Jean de Mathan fut compagnon de Guillaume le Conquérant. Son fils, Chevalier Banneret, participa à la première croisade. On peut suivre la généalogie de la famille qui vécut en Basse-Normandie.  En 1637, naquit César Auguste de Mathan, chevalier et seigneur de Sainte-Marie-aux-Anglais.

L'union des deux familles

En 1661,  César Auguste de Mathan épousa Madeleine de Drosay.  De cette union  naquirent 5 enfants. 

La pierre tombale et les gisants

César Auguste décéda le 15 février 1693. C'est sa pierre tombale que l'on trouve dans la chapelle ;  il y est désigné comme "Seigneur et patron de Sainte-Marie-aux-Anglais". Le patronage de la chapelle est donc passé de la famille Geoffroy de Sainte-Marie à la famille de Mathan qui utilisa son droit de sépulture dans le chœur.  Madeleine mourut en 1712 et avec elle disparut la famille de Drosay. La généalogie de la famille Mathan peut être suivie jusqu'au milieu du XIXe siècle.

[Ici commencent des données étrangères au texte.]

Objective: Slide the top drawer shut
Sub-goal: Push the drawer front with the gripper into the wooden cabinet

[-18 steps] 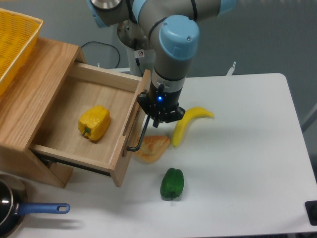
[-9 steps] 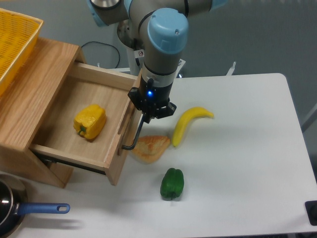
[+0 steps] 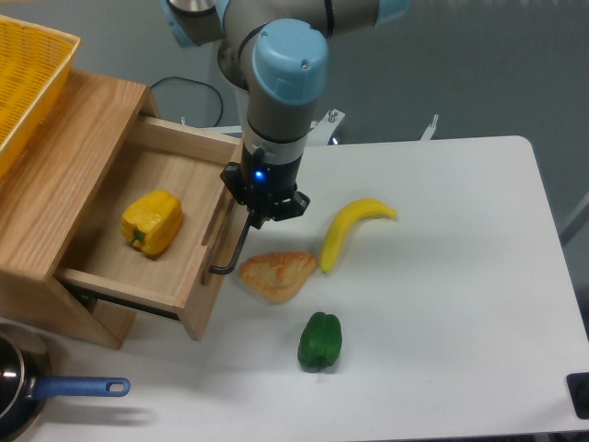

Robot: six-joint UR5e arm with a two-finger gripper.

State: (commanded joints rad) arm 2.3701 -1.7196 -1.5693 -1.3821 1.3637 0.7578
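Gripper (image 3: 260, 210) sits right at the front of the top drawer (image 3: 138, 230), down against the upper end of its black bar handle (image 3: 234, 250); from my fixed view the wrist body covers the fingertips, so I cannot tell whether the jaws are apart, together or clamped on the bar. On my screen a small blue light glows on the wrist just above it. That drawer is still partly pulled out of the wooden cabinet (image 3: 64, 157), its light-wood box open to view and its front panel angled toward the lower middle of the picture. Inside it I see a yellow bell pepper (image 3: 151, 222) lying on the drawer floor, toward the left part of the box and apart from the front panel. On the white table (image 3: 460, 304), a piece of toast (image 3: 277, 275) lies just beside the lower end of the handle, a banana (image 3: 352, 228) lies near it to the right, and a green bell pepper (image 3: 319, 341) stands closer to the camera, apart from both. A yellow basket (image 3: 28, 78) rests on top of the cabinet at the far left, and a pot with a blue handle (image 3: 55, 390) shows at the bottom left corner.
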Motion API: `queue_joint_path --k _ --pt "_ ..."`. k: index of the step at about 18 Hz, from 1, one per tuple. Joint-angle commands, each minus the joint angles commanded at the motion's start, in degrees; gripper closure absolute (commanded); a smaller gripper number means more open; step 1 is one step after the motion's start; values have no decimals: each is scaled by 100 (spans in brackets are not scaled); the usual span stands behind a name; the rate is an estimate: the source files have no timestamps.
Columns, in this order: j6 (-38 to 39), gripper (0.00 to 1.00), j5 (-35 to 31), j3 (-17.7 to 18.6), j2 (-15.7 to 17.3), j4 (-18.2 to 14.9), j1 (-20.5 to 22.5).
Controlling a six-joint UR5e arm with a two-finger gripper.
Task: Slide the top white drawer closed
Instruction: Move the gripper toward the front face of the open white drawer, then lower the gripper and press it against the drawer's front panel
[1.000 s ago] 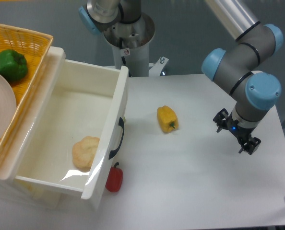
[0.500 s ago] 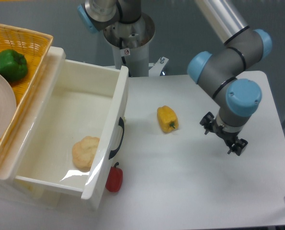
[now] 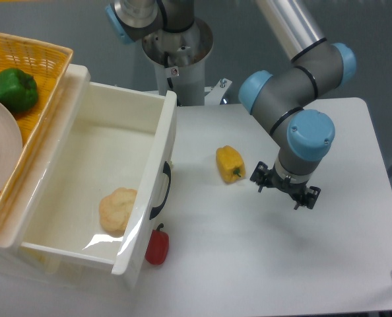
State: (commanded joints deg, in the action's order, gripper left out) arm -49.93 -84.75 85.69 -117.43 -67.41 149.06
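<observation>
White plastic top drawer [image 3: 97,191] pulled fully out at left, black handle [image 3: 160,191] on its front panel. Beige bread-like lump [image 3: 117,210] inside it. Gripper [image 3: 285,189] hangs above table [image 3: 262,264], right of yellow pepper [image 3: 229,164], well apart from drawer; fingers spread, holding nothing. Red pepper [image 3: 157,246] lies below drawer front. Wicker basket [image 3: 37,59] holds green pepper [image 3: 12,89].

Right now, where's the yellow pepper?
The yellow pepper lies on the white table, mid-frame, between the top white drawer front and the end effector, touching neither.
</observation>
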Motion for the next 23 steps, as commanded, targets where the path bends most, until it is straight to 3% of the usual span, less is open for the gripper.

Vers 1905, Louis Régnier décrivit cette pierre tombale, qui se trouvait "au milieu du dallage du chœur". Le dallage ayant disparu, sans doute volé,  la pierre tombale fut mise sur le côté.

Généralement réservé aux nobles, un enfeu est une tombe encastrée dans l'épaisseur du mur d'un édifice religieux .

L'enfeu contenant deux gisants est plus énigmatique !  Il a été écrit qu'il avait été installé après la construction de l'église. Nous ne le pensons  pas. Comment la peinture de la Cène, réalisée en même temps que les autres peintures, aurait-elle résisté à une telle excavation ?   Les statues dateraient de la fin du XIIIe siècle et seraient du même sculpteur ; son ciseau n'est pas très fin mais il donne une certaine "fraîcheur" à ses sujets, tous deux souriants dans la mort. 

Par contre, qui sont représentés là ?  Apparemment un chevalier et son épouse. Louis Régnier fait, toutefois,  remarquer qu'une femme ne serait pas représentée au XIIIe siècle avec "une robe courte" et que ce serait le gisant d'un bourgeois ou "d'un jeune homme". D'après Vincent Juhel, la statue a une coiffure d'homme et elle n'a visiblement pas de poitrine. Par contre, le personnage est représenté tenant un gant qui est un symbole de soumission, de dépendance qui sied à une épouse (au moins à cette époque).  Qu'en penser ? Nous pouvons considérer que nous n'avons pas à faire à un grand artiste ; ignorant les conventions de représentation des défuntes, le sculpteur aurait effectivement représenté un chevalier et sa femme. Ou bien, l'église ayant été réalisée en deux étapes par deux seigneurs "patrons" différents (peut-être le grand-père et son petit-fils), ce sont eux qui seraient enterrés là.  L'un était un guerrier, l'autre pas. Le gant pourrait alors être un signe de respect envers son aïeul.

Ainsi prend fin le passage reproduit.